In questo lunghissimo e doloroso periodo, in cui siamo rimasti privi anche della gioia collettiva del calcio, possiamo però regalarci delle riflessioni oneste, sulla nostra grande passione.

A Napoli, parlare di pallone significa parlare di un’unica squadra, un unico colore, miti e leggende ben definiti. Un caso unico, nel panorama delle grandi città italiane, tutte divise visceralmente fra colori e amori inconciliabili. A Napoli, esiste solo il Napoli. Da sempre. Appare persino inconcepibile la spaccatura che Roma o Milano considerano parte stessa del loro vivere quotidiano. Nel capoluogo partenopeo, l’avversario viene idealmente da fuori, mentre spesso nel resto del paese è il tuo vicino di casa o di frequente tuo fratello o tua madre. Ovviamente, anche in riva al Golfo si contano decine di migliaia di tifosi della Juventus, del Milan, dell’Inter o della stessa Roma, ma è diverso. Sono tifosi che perdoniamo, perché deviati nel loro percorso d’amore calcistico in tenera età. Li viviamo come un simpatico male necessario. Non avendo un derby, non concepiamo neppure la lacerazione ben nota nella capitale, ad esempio, dove il giorno dopo la sfida stracittadina in molti fanno fatica a raggiungere i posti di lavoro, nel terrore degli sfottò crudeli che li attendono.

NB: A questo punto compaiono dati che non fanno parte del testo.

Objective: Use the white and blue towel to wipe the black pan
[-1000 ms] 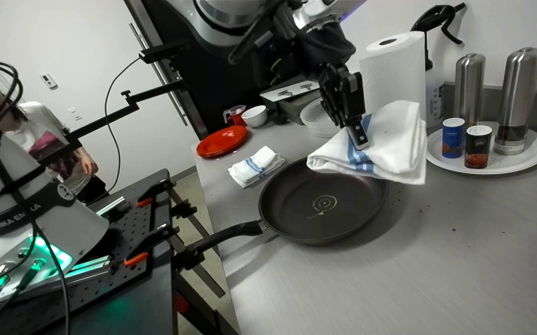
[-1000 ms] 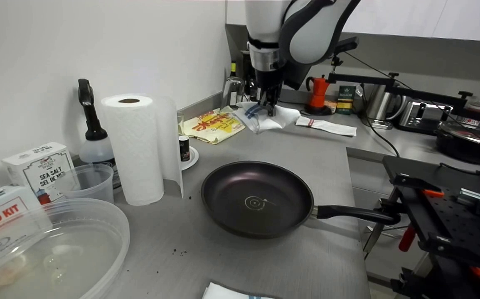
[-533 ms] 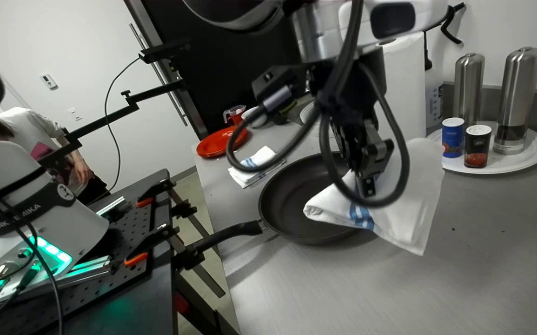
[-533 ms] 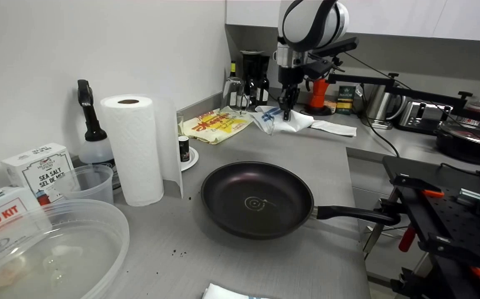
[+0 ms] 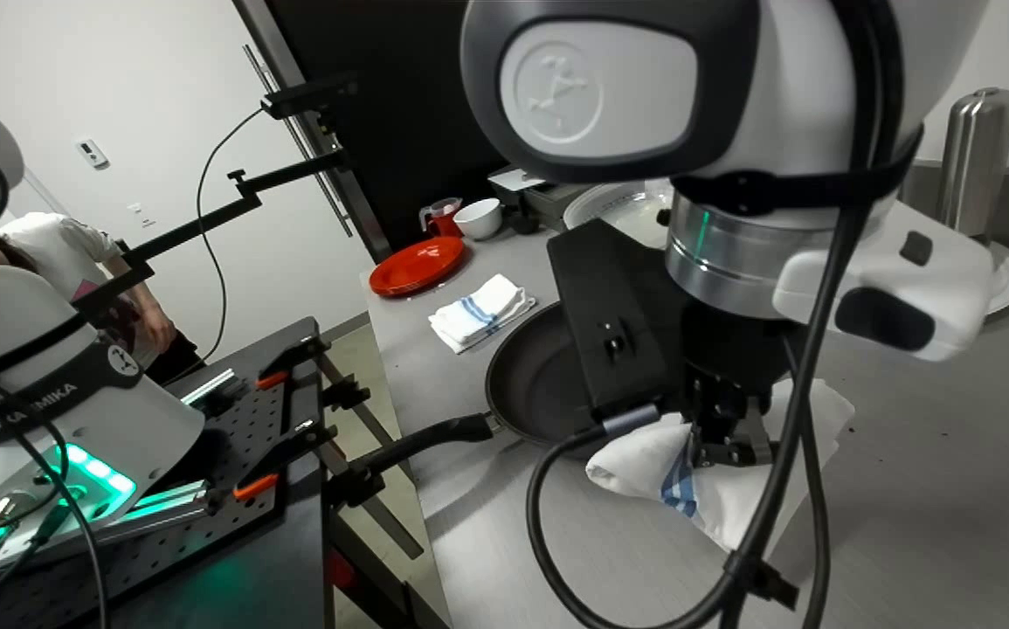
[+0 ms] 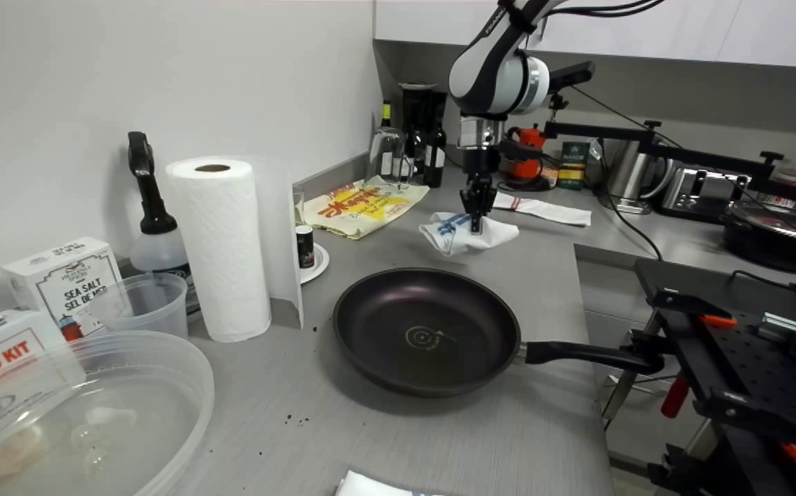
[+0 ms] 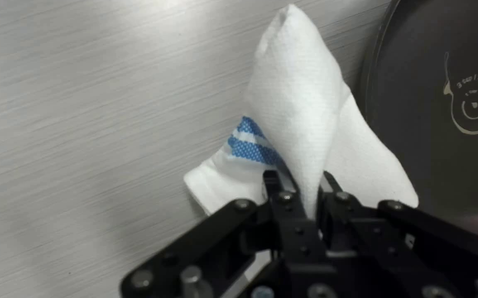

Eppure, da molto tempo la Napoli del tifo non è più quella in cui sono cresciuto. Allevato nel culto dello stadio San Paolo, un muro umano senza soluzione di continuità, in grado di impressionare anche i più scafati campioni internazionali, sempre più spesso fatico a riconoscere quel catino e i suoi ampi spazi vuoti. Si dirà, la televisione ha cambiato tutto, si gioca troppo, costa troppo andare troppe volte allo stadio. Tutto vero, ma insufficiente a negare l’evidenza: il tifo del Napoli si è imborghesito.

Curiosamente, è accaduto subito dopo il momento più basso della sua storia, quando la squadra è emersa dalle ceneri di un fallimento epocale, riconquistando un rango europeo in tempi brevissimi. Ciò che avrebbe dovuto spingere le persone allo stadio, ha finito per allontanarle. Il perché è paradossale e presto detto: Il Napoli è rimasto vittima del suo stesso successo. Cresciuta sorprendendo l’intero ambiente, la società azzurra è stata accusata da buona parte dei tifosi di non aver compiuto l’ultimo miglio. Per essere più precisi, il presidente, Aurelio De Laurentiis, è finito per diventare la valvola di sfogo di ataviche frustrazioni, per non aver saputo vincere quello scudetto, catarsi di un’intera città.

È una condanna palesemente ingenerosa, figlia di una semplificazione della realtà che non ha vissuto solo Napoli, ma tutta Italia. In un passaggio storico, in cui abbiamo preteso di spiegare e comprendere elementi di elevata complessità con un paio di tweet, il calcio non poteva restare immune. Così, dimensioni economiche, bacini di utenza, tradizioni e logica vengono spazzati via da uno slogan populista e insopportabile: ‘Aurelio, caccia i soldi’. Su questa base, di rara pochezza intellettuale, si è minato lo storico rapporto Napoli-tifosi. Ci vorrà del tempo a sanare le ferite e non sarà né facile, né automatico. Per cominciare, sarebbe fondamentale essere meno ‘politici’ e più appassionati.

Omnia vincit amor, ma ci vuole cervello, oltre che cuore.